In merger and acquisition projects where the closing account or closing adjustment mechanism is determined; in order to calculate the equity value, the calculation will be made on the target company’s accounts on the closing date over the enterprise value, so if the amount in the escrow account is below the equity value, the buyer must pay the difference to the seller on the closing date or within a period following the closing date. If the equity value is above the amount in the escrow account, the amount that equals to the equity value is transferred to the seller’s account and the excess amount will be transferred to the buyer’s account.

It is stipulated in the escrow agreement that which party will have the deposit interest that will accrue until the closing date. Since the most important function of the escrow account is to assure the seller that the purchase price is ready to be paid, in practice, the deposit interest that accrues until the closing date generally belongs to the buyer.

What are the Advantages and Disadvantages of an Escrow Account?
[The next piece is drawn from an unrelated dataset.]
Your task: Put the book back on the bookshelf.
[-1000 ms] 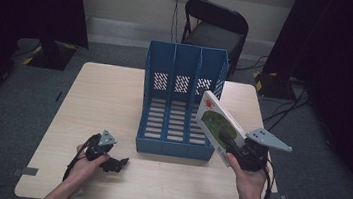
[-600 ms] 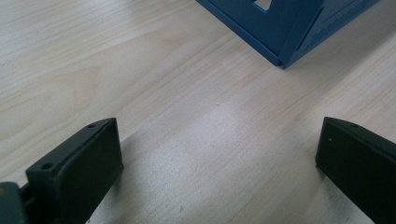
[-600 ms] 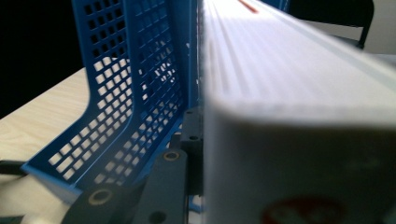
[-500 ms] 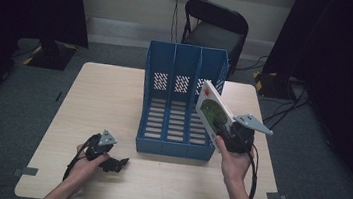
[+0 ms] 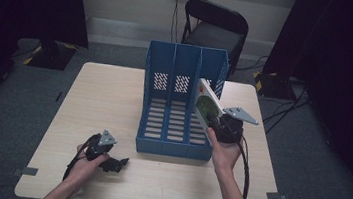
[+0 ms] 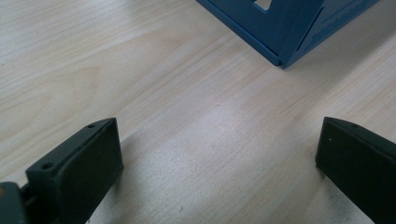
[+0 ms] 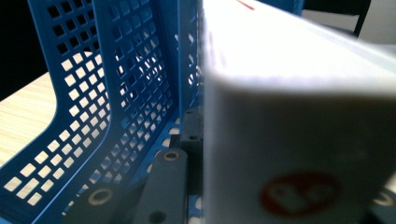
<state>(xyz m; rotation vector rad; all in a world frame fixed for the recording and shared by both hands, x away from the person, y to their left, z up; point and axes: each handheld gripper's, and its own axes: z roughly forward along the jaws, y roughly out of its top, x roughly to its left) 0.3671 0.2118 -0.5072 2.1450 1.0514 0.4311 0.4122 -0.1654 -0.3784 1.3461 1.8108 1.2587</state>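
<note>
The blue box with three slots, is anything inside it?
The left and middle slots of the blue box look empty, showing only slatted floor. The right tool holds a white book over the right slot, covering part of it.

Book [image 7: 299, 116]: sitting so close to the right gripper view's lens that it is blurring; its edges are running off the top, right and bottom.
Red mark on book: too blurred to read.
Right gripper [image 5: 219, 126]: its jaws are hiding behind the book and hand in the high view.
File rack [image 6: 289, 28]: getting cut off by the top edge of the left gripper view.
Left gripper [image 6: 219, 163]: both jaws are running off the bottom corners.
</note>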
The biggest advantage of the escrow account for the seller is the assurance that the purchase price is in the account held by a third party. So, the concern that the buyer will not have sufficient financing on the closing date disappears.
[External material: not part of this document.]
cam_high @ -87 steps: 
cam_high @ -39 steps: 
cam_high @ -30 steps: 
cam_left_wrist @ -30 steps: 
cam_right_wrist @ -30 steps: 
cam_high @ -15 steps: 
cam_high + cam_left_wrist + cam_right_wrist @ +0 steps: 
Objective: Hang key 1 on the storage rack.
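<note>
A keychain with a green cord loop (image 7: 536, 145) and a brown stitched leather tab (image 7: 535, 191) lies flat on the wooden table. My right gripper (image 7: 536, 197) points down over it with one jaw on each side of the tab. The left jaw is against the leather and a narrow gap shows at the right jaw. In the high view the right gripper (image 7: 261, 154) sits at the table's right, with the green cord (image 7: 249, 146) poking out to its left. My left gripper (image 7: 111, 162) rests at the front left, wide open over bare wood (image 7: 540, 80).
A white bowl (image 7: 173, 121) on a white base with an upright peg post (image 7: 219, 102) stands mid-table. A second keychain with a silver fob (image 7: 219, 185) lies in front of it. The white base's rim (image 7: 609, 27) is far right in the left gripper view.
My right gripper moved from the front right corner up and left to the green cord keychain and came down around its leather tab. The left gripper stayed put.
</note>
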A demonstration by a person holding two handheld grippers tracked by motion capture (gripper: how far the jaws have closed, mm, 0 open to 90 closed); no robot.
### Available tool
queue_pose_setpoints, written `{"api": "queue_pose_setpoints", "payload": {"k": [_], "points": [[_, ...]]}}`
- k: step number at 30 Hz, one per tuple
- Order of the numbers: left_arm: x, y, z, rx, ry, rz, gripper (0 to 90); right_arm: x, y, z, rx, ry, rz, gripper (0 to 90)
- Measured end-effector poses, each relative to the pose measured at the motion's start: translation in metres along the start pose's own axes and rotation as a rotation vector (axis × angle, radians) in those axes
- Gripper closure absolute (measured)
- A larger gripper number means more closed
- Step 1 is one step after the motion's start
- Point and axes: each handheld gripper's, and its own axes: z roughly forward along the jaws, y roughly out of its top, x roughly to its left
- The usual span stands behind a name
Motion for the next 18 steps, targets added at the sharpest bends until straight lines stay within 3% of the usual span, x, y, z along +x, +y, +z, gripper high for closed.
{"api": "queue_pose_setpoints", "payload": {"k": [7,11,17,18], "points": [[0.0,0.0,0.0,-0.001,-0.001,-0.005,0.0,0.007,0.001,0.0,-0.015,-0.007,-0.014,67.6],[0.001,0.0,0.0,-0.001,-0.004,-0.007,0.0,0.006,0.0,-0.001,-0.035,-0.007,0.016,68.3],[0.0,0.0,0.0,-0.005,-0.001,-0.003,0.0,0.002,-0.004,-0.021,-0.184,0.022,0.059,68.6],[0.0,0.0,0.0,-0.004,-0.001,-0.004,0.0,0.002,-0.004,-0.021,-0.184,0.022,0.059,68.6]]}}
The advantage for both parties is that, since the purchase price is ready in the escrow account before closing, the procedures to be carried out by the banks regarding the payment of the purchase price on the closing date are reduced and there is an easier closing process for the parties.
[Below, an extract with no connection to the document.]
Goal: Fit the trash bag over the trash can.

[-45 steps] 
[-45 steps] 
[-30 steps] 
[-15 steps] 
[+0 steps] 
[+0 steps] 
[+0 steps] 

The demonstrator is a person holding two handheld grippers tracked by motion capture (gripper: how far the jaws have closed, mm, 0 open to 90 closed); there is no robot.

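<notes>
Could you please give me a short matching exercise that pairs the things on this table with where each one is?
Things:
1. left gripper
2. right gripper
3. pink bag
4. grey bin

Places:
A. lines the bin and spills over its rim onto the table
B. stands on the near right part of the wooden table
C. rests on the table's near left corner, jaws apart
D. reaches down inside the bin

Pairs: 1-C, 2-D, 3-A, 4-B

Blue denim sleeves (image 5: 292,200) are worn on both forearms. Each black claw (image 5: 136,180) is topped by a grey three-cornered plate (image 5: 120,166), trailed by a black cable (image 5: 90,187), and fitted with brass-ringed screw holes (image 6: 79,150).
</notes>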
The biggest disadvantage of the escrow account on the buyer’s side is that the purchase price to be paid on the closing date is prepared before the closing date and kept in the escrow account, and the buyer cannot benefit from the amount until the closing date. If the deposit interest that will be accrued in the escrow account until the closing date belongs to the buyer, this disadvantage will be eliminated a little more.

Another disadvantage of the escrow account is the cost of opening the escrow account. The party to which the said cost will belong is regulated in the share transfer agreement and escrow agreement. Since the escrow account is usually opened at the request of the seller, the cost of opening an escrow account is also born by the seller in practice.

Summary

Although it is not a requirement to open an escrow account in a merger and acquisition project, we see that it is used in transactions where the seller has more bargaining power. Although there are advantages and disadvantages for both parties, the biggest advantage is that the seller’s concerns about the payment of the purchase price are eliminated as the purchase price is kept in the escrow account before closing. However, it should not be forgotten that the cost may be born by the seller for escrow accounts opened at the request of the seller.